Other, vaguer, thematic review objectives are in the pipeline but not properly planned. The FCA's tentative dates for them cluster around the middle-to-late period of the year and going on into Q1-Q2 the next. New long-term 'slow burners' are therefore not envisaged. For the wealth management sector, the relevant subjects are likely to be:
•    Packaged bank accounts;
•    Effective due diligence for retail (including HNW) investment advice;
•    Governance of with-profit funds;
•    Cover holders;
•    Premium finance;
•    Protection of client money by small firms.

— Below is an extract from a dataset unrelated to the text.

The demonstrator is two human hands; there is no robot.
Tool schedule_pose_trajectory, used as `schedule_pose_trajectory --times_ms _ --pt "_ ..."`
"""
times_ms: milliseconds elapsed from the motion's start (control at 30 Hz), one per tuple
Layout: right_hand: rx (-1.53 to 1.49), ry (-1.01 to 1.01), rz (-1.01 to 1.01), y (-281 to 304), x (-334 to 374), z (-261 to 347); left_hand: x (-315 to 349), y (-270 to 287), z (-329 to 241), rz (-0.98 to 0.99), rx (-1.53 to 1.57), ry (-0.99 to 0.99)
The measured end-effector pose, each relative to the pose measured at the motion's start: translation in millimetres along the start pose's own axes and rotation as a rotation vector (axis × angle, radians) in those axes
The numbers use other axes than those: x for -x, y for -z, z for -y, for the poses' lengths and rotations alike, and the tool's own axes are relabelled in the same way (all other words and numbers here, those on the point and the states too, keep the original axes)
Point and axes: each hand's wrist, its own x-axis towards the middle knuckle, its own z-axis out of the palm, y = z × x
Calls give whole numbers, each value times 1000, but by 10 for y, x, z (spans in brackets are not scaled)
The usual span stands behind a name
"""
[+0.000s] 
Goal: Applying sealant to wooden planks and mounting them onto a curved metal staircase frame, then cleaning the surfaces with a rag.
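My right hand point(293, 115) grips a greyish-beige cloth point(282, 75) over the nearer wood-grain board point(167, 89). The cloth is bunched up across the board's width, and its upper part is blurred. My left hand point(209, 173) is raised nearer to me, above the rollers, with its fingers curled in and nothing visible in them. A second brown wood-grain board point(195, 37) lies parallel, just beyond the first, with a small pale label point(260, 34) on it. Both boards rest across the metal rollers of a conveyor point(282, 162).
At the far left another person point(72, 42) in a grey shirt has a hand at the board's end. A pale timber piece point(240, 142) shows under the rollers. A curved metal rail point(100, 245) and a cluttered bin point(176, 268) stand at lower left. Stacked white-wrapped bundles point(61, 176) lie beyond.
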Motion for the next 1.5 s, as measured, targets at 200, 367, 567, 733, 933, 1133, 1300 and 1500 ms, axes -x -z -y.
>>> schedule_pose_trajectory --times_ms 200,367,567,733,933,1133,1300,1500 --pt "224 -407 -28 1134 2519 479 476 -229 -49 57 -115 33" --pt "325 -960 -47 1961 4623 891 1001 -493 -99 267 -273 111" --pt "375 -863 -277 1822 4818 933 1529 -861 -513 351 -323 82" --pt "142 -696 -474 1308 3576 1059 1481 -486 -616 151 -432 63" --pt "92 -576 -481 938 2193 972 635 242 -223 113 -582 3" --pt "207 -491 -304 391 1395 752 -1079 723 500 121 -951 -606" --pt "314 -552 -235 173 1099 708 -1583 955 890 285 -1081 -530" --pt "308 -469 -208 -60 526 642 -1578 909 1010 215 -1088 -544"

At the moment the FCA is at the “scoping” stage with these subjects, trying to work out what shape the thematic reviews are to take and what firms to visit. “Retail” as an FCA term always includes HNW individuals.

Fees (the FCA is run on a compulsory “guild” system) this year are up 2¼ per cent from £393.9 million to £402.8 million. All fines now go straight to the coffers of HM Treasury, by-passing the FCA's fee system and therefore doing nothing to ameliorate the average contribution every year.